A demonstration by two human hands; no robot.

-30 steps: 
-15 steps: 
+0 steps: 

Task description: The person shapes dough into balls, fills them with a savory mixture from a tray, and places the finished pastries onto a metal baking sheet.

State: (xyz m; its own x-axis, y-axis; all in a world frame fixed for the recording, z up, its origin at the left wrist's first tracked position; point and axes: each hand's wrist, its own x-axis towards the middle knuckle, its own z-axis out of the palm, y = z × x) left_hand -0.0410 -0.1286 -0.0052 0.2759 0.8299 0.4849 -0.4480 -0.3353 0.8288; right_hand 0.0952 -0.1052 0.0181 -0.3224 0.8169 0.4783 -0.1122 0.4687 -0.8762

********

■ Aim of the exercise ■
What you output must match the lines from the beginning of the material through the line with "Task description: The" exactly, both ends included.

■ Answer section ■
A demonstration by two human hands; no robot.

-30 steps: 
-15 steps: 
+0 steps: 

Task description: The person shapes dough into balls, fills them with a savory mixture from a tray, and places the finished pastries onto a metal baking sheet.

For this exercise, nothing further remains to be done.